Details
- Date: 2 August 1999
- Location: Gaisal, Uttar Dinajpur, West Bengal, India
- Coordinates: 26°11′03″N 88°05′22″E﻿ / ﻿26.18417°N 88.08944°E
- Country: India
- Incident type: Head-on Collision
- Cause: Signalling error and three of four tracks closed due to maintenance works

Statistics
- Trains: 2 Brahmaputra mail and Avadh Assam Express
- Vehicles: diesel locomotive class WDM-2
- Passengers: Approx 2,500
- Deaths: 285
- Injured: More than 300

= Gaisal train collision =

Railway accident in India

The Gaisal train collision occurred on 2 August 1999, when two trains carrying about 2,500 people collided at the remote station of Gaisal in West Bengal, India. Owing to a signalling error, both trains were using the same track on a day when three of the four tracks on the line were closed for maintenance. Their combined speeds were so great that the trains exploded on impact, killing at least 285 people.

==Collision==
The crash occurred at about 1:45 a.m. on 2 August, 1999, when the Avadh Assam Express from New Delhi collided with the Brahmaputra mail at Gaisal railway station, Uttar Dinajpur, West Bengal, 19 kilometers from Kishanganj. Through a signaling error at Kishanganj, the Avadh Assam Express from Delhi was transferred onto the same track as the mail train. No one on either train or in the signals and station master's office noticed the error. The staff at intermediate stations between Kishanganj and Gaisal also failed to notice that the Assam express was on the wrong track. As a result, Brahmaputra Mail train crashed headlong into the front of the Avadh Assam Express at Gaisal. The Avadh Assam Express WDM-2 locomotive was thrown high in the air, and passengers from both trains were propelled into the neighbouring buildings and fields by the force of the explosion.

==Failures==
Three of the four lines at Kishanganj station were non-operational because a doubling of lines was in progress. Only one line was being used to carry the load usually carried by four: 31 trains per day. Track circuiting and interlocking were also not correctly functioning at the station, because of the work in progress.
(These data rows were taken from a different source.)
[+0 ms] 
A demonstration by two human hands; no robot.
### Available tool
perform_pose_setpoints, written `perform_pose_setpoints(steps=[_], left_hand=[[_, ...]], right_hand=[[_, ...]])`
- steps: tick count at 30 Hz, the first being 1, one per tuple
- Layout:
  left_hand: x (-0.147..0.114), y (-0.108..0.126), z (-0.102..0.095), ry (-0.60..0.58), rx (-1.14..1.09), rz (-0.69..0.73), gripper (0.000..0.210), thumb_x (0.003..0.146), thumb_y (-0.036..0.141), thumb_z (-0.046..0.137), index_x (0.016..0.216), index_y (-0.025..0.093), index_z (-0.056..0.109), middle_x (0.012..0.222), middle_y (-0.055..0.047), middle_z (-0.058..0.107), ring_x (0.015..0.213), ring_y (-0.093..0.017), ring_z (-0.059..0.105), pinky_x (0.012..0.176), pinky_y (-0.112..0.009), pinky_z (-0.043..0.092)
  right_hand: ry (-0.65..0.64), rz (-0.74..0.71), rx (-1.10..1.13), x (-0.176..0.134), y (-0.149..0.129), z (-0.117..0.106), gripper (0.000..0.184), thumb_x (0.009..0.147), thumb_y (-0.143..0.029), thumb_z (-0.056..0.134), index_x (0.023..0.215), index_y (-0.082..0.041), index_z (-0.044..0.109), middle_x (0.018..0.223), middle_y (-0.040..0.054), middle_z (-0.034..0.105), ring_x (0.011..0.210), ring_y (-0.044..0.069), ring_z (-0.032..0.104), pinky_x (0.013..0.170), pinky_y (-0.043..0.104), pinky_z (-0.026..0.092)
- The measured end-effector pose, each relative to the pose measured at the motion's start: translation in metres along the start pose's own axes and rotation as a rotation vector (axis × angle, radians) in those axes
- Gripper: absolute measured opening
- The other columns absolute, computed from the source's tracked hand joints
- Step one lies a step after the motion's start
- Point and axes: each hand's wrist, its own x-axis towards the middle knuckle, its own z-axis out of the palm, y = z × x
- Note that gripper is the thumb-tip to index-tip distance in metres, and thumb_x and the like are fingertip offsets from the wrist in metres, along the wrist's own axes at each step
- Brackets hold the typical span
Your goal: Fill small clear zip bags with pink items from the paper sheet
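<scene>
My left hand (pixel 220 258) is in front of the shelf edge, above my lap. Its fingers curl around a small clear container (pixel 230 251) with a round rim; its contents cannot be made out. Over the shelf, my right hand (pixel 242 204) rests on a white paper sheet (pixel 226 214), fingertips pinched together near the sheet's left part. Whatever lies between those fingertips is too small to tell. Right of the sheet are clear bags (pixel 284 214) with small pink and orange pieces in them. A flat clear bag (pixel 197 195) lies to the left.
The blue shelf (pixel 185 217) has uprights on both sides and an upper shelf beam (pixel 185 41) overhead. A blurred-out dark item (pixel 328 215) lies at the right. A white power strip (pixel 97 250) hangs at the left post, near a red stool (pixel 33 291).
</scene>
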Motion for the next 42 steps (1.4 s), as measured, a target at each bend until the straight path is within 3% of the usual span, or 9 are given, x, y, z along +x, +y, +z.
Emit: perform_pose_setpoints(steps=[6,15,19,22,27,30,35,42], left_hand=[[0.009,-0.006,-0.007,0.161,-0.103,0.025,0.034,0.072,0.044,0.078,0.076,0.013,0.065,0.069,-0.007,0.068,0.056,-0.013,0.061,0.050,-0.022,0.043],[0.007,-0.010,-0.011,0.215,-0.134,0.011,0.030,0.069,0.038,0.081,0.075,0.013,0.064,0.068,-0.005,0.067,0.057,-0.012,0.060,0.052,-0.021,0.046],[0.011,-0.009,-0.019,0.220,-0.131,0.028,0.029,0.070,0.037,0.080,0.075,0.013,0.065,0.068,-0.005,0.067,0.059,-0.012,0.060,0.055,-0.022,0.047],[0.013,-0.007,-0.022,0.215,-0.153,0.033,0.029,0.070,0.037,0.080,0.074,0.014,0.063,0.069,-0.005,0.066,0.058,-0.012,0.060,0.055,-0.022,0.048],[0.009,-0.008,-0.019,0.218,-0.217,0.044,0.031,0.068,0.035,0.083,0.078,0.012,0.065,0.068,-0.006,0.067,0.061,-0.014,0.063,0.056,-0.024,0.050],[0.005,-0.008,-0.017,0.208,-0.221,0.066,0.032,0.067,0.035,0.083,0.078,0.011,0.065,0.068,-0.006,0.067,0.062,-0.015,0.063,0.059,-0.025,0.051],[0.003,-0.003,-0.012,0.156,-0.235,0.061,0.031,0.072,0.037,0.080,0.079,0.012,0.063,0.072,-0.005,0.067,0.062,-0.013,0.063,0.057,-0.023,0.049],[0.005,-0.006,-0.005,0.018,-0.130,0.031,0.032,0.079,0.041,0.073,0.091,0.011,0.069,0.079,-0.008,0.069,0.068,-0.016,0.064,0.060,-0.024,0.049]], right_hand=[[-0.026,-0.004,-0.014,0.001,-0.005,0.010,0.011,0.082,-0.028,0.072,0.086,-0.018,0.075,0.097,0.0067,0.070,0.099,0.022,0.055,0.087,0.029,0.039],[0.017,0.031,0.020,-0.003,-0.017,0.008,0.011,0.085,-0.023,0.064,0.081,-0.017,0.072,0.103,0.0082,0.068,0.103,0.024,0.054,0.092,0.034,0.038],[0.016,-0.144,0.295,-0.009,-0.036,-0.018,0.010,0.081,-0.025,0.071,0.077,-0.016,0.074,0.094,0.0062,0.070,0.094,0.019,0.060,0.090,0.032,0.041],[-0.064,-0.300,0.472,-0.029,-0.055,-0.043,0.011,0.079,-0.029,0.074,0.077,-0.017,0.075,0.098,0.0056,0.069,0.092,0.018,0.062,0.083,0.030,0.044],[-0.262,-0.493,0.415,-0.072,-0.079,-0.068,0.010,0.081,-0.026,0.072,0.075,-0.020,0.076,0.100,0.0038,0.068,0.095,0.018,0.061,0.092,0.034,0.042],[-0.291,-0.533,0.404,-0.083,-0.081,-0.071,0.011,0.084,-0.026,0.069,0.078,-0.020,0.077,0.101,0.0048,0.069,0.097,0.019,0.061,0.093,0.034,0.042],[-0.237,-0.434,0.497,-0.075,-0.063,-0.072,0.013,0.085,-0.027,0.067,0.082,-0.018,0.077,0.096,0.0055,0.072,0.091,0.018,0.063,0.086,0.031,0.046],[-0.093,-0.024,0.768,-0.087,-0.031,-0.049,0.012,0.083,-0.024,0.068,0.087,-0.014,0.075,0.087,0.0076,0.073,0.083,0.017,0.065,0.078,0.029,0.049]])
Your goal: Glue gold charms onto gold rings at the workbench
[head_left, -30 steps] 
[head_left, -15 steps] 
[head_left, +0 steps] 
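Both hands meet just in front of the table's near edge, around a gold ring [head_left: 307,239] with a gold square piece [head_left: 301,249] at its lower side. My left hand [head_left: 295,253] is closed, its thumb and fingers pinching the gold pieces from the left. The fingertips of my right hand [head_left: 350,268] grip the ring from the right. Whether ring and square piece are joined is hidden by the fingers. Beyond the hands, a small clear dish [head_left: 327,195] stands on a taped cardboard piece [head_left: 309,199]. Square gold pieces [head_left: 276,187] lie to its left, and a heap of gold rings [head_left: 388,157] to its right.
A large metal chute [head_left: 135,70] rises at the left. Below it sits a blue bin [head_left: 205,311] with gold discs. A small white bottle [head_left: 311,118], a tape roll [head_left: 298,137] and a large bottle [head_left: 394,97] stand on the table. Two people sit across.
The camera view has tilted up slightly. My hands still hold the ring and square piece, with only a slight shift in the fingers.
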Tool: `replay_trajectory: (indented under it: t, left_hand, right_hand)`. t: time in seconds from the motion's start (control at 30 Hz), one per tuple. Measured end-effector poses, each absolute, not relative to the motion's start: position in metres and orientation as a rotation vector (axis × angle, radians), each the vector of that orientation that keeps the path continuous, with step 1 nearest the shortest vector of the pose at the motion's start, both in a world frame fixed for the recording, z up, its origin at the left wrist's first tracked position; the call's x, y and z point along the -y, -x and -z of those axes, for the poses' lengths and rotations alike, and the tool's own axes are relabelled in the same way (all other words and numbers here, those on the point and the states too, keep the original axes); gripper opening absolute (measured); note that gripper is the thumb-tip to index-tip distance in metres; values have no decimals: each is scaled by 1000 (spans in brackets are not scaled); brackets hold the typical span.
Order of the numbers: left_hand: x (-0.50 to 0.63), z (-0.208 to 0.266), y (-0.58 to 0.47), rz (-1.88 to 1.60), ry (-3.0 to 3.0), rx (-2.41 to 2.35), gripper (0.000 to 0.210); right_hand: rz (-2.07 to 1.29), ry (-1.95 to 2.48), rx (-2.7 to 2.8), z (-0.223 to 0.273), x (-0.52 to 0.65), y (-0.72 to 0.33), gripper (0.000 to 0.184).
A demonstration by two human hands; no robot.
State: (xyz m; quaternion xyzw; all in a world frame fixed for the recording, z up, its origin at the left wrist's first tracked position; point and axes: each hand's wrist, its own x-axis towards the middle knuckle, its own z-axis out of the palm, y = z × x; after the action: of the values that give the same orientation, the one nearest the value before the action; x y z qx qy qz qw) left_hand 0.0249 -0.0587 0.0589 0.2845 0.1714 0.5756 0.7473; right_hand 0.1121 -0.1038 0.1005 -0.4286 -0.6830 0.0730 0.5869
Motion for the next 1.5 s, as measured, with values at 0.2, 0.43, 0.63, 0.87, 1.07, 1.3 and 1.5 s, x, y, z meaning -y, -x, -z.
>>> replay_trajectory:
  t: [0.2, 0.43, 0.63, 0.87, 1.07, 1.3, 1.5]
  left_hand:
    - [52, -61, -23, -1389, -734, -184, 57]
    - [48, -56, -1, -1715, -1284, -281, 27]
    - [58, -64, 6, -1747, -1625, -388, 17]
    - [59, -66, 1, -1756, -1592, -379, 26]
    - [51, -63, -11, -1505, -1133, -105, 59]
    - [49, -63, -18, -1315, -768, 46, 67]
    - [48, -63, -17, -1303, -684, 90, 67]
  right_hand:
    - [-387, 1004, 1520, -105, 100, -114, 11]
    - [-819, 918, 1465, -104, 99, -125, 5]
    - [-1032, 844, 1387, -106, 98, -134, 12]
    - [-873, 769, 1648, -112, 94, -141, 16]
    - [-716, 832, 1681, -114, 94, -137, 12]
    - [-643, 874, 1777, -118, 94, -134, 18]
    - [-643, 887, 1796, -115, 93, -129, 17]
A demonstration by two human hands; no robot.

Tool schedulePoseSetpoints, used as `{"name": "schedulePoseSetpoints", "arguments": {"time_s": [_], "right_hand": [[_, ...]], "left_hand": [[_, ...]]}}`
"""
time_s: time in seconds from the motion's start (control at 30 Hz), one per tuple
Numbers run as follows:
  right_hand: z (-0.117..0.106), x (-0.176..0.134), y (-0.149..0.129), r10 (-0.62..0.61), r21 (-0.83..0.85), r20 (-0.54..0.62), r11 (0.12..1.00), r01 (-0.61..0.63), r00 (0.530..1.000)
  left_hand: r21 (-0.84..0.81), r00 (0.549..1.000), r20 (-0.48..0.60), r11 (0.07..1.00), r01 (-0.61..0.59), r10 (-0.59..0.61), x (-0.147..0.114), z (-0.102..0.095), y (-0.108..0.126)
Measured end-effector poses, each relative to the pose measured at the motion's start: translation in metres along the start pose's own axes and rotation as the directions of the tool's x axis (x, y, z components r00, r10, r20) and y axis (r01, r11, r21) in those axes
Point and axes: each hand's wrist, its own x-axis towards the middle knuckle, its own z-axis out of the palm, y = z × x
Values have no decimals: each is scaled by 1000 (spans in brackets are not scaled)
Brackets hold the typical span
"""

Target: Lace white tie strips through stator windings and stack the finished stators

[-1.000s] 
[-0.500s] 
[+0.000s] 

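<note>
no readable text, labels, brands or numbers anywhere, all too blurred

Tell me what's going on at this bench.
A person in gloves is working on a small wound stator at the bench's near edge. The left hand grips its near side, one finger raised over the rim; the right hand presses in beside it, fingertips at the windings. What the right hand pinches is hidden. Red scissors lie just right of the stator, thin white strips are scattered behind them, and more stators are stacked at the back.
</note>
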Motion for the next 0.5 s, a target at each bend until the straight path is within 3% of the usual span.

Track circuiting is an electrical procedure by which the station master, and consequently the train driver, can know that the track ahead is occupied. The signals remain red, interlocking the track, which effectively means that the series of signals cannot be turned green unless the station master allows it. The signals can be changed from the relay room, which can only be opened jointly by the station master and the signal inspector. In such a situation, the points in the track have to be set manually by a "cranking" procedure, whereby a crank handle, available at stations, is rotated manually on the orders of the station master for setting the points, which are then clamped and locked. The entire process takes around 30 minutes.

The Avadh Assam Express driver, B.N. Roy, had already moved the train to the down line, and on the same track, B.C. Bardhan, heading the Delhi-bound Brahmaputra Mail, was traveling. The cause of the disaster was negligence by the manager of Kishanganj Railway Station: due to the track workers setting the wrong points manually, the Avadh Assam Express shifted to the down line rather than the up line. At the same time, incorrect information was passed to the next station that the Avadh Assam Express had been sent to the up line from Kishanganj station. The convergence point of the two trains was at Gaisal railway station (near to Kishanganj) where both trains collided.

According to witnesses, the engine of Avadh Assam Express jumped several feet high and the engine of Brahmaputra Mail rammed into several coaches of the Avadh Assam Express, resulting in one of the deadliest disasters of the Indian Railways.

The driver, B.N. Roy of Avadh Assam Express, failed to notice that all signals were facing the opposite side instead of the green light facing towards the locomotive as usual. The opposite green signals were for the driver of the Delhi-bound Brahmaputra Mail. If the station cabin of Kishanganj had checked that the green signals of the up line had not turned to red, the disaster could have been averted. Whenever any train crosses the "Advance Starter" point of a railway station, a green signal is turned to red either manually or automatically and again becomes green after the train crosses near one or two stations, a practice similar to block signaling.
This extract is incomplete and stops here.